Еврей Ицхак быстро поднял голову:
– О-о, я теперь понял. Руки, кровь, пот и рисунок на коже! – он метнулся и схватил лампу, судорожно сжал её ладонями. – О-о, чувствую! Как перстом Ангела по скрижали сердца. Как сладко хоть один миг побыть её смотрителем. Мы родная кровь… Рабби Мойшей хотел, чтобы лампа подчинялась лишь Соломону. Соломону! Царь Шоломон – еврей, и рабби – еврей, и я тоже – еврей. Мы от Йегудина колена, мы, иудеи, роднее Соломону, чем кто бы то ни было! – он запальчиво выкрикнул.
У Евтихия настороженно сжались губы и сузились глаза. Еврей Ицхак нежно, как дитя, держал светильник и гладил. За его спиной шатко привставал и, не скрывая досады, смеялся магрибинец. На лице Ицхака сменялись то радость и трепет, то боль и отчаяние.

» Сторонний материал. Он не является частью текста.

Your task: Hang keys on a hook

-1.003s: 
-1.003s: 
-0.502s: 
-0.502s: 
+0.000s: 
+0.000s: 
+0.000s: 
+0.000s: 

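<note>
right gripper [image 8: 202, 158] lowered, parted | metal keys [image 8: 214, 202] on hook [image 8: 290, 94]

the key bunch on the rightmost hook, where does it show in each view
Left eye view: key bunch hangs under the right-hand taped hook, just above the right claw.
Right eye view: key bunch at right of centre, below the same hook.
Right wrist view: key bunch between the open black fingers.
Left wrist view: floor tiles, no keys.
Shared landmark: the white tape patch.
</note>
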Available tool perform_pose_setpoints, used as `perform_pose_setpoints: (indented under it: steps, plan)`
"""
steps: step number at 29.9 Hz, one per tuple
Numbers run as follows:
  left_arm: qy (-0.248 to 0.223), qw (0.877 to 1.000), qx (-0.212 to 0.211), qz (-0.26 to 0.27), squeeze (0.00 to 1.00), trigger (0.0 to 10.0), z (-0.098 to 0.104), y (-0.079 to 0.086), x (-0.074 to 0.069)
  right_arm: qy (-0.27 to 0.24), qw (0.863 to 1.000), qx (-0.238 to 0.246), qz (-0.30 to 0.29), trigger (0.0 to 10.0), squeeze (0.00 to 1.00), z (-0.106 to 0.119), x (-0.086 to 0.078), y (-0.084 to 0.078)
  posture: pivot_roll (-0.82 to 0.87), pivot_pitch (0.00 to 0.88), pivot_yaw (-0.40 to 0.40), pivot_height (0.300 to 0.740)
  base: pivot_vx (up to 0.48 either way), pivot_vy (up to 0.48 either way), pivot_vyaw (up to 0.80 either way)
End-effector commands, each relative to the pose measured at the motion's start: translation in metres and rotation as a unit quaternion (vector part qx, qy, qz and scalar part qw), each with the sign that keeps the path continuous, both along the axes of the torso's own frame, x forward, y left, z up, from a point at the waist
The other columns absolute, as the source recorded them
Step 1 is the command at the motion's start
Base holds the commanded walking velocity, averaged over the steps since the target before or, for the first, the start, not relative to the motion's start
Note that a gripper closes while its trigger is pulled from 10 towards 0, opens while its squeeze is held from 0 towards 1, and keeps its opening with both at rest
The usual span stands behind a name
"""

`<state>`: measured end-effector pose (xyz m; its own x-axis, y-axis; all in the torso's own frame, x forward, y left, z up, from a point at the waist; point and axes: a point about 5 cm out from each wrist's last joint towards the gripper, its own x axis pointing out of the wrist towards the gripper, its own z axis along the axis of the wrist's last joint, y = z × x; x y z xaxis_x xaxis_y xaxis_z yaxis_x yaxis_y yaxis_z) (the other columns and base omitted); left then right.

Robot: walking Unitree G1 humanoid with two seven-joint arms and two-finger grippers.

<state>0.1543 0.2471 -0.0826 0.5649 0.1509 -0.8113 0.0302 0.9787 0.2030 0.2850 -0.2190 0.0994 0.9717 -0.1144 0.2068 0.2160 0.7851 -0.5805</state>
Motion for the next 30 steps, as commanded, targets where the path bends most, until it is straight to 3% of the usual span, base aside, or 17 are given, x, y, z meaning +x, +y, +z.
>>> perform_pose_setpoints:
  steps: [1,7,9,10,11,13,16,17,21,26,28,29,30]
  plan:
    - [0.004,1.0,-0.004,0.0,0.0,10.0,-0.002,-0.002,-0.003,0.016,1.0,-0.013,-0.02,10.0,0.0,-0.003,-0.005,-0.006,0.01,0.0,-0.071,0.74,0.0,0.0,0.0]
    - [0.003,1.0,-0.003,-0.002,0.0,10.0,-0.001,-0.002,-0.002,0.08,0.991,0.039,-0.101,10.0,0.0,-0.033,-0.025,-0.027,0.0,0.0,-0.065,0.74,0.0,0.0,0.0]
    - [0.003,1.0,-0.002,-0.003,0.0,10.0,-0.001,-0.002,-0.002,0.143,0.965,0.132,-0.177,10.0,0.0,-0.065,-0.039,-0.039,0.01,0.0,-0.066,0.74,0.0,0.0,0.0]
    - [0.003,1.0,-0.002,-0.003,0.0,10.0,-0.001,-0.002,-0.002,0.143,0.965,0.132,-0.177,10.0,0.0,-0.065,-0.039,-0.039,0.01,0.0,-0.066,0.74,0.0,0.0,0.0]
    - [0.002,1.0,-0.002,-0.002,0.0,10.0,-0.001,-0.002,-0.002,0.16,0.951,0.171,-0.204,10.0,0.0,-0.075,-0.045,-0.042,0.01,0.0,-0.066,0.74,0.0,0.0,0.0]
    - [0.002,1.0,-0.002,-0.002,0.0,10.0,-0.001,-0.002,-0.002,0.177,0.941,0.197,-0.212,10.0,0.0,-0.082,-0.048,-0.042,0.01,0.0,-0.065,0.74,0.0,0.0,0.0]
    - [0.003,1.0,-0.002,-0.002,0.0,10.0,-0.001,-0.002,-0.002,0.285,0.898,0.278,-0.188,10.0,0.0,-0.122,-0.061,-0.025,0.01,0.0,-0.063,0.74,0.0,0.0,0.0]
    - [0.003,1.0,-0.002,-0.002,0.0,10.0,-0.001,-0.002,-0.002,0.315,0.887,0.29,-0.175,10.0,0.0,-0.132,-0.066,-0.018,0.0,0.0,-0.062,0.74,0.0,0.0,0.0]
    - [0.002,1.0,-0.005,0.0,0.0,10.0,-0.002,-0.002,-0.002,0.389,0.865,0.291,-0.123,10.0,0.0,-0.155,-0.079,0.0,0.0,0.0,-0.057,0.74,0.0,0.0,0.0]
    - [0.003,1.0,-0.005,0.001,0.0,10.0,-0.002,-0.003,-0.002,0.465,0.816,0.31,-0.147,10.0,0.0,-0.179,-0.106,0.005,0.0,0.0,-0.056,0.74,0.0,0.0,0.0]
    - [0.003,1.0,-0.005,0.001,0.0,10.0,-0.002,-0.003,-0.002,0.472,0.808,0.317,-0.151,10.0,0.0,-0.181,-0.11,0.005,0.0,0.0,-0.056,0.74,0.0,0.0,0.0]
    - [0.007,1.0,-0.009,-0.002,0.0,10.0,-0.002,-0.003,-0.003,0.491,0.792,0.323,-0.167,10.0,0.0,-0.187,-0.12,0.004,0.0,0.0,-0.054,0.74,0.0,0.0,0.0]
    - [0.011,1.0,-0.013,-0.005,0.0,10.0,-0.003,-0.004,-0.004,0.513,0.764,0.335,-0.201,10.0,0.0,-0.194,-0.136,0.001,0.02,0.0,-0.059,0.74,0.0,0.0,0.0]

– Огонь – субстанция, движущая небесные сферы, – говорил он, болезненно прикрывая глаза. – Огонь – таинственный атрибут мироздания. Рабби, ты смог дотянуться и отщипнуть от него частичку, ты заключил её в медный сосуд, – закатив глаза, он блаженно беседовал с Маймонидом. – Тут – воплощённое знание о временах, народах и мироустройстве. Тут – власть перемещать великое и ценное, что было и будет под небом. Воплощение огня, – он повторил ещё раз, – воплощение.

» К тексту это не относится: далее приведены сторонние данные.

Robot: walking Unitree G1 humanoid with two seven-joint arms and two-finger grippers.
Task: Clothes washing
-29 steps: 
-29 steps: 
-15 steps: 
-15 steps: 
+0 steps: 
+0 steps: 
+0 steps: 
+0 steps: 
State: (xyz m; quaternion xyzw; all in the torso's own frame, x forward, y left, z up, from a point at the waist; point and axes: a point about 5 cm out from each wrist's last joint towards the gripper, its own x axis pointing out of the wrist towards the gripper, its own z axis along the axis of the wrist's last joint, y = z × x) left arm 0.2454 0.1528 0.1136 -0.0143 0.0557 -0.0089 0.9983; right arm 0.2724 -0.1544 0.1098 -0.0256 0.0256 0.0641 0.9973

– Informatio, – механически повторил Евтихий, – воплощение…
А Ицхак вздрогнул:
– Ай, как же ты, мудрец, обманулся? – он слезливо сморщился. – Ай-яй-яй, Мойшей бен Маймон, ты направил светильник не в Эрец-Исраэль, а к необрезанным мидянам и персам. А кольцо, ключ к воплощённому огню, узнающий руку родного по крови, ты отослал на край света. Зачем?… Или же…
Ицхак потрясённо поднял брови, что-то прозревая внутренним взором. Он смешался.

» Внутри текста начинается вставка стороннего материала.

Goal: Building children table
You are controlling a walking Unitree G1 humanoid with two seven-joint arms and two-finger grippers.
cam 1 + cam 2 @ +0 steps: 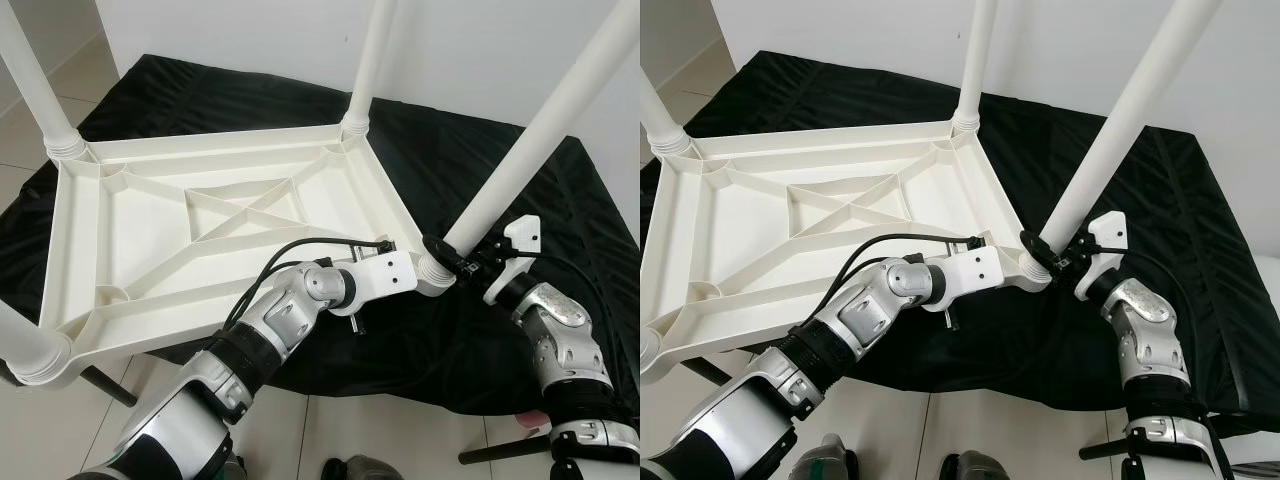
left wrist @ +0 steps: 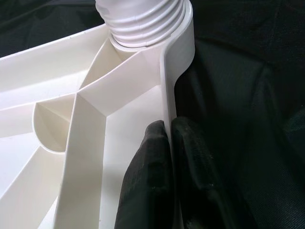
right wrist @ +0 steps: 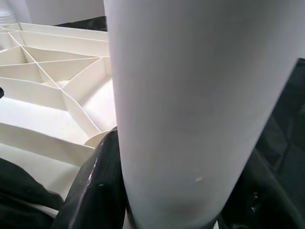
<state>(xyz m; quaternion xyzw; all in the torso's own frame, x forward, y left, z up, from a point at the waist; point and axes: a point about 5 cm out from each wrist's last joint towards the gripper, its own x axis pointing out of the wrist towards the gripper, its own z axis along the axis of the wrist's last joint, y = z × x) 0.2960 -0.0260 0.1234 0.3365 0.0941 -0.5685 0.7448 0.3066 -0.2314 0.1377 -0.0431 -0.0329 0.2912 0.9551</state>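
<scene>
Four white legs stand up from the corners of an upturned white table top (image 1: pixel 150 250), which lies ribbed side up on a black cloth (image 1: pixel 470 170) spread over the tiled floor (image 1: pixel 30 110). Far legs: one at the far left corner (image 1: pixel 35 85), one at the far right corner (image 1: pixel 368 60). Near left leg (image 1: pixel 25 345) seated in its corner socket.

Left gripper (image 2: pixel 169 157) is at the near right corner of the table top; its fingers (image 2: pixel 147 171) are closed narrowly on the thin side wall of the top, one finger inside the rim and one outside, just beside the ribbed socket collar (image 2: pixel 143 24).

Right gripper (image 1: pixel 455 262) is at the base of the near right leg (image 1: pixel 545 125), which tilts outward to the right. Its fingers (image 3: pixel 102 181) clasp the leg from both sides just above the socket.
</scene>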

– Ну, вот и ты, Исаак, это понял. Никто не ошибался, – Евтихий настойчиво забрал лампу из рук Ицхака. – Светильник веками лежал в Эрец-Исраэле. Его увезли вавилоняне, когда расхищали Иерусалим, потом спрятали персы. Охолоди, Исаак. Премудрый Соломон распорядился светильником и кольцом, как счёл нужным. Иначе кто же, по-твоему, велел выгравировать на перстне горькое: «Хам зэ йаавор» – «Пройдёт и это!»
– Что значит – кто? – Ицхак не хотел отдавать светильник, но подчинился. – Разве царь не принял дар и отказался? – он беспомощно перевёл взгляд с Евтихия на магрибинца. – Но почему же, Шоломон бен Давид, почему! – Ицхак чуть не рыдал. – Отдай, отдай мне эту лампу хоть на час, хоть на пару мгновений, и я спасу мой народ, поразив его врагов самым страшным, что ведомо светильнику – всеми громами и молниями, всем частным действием…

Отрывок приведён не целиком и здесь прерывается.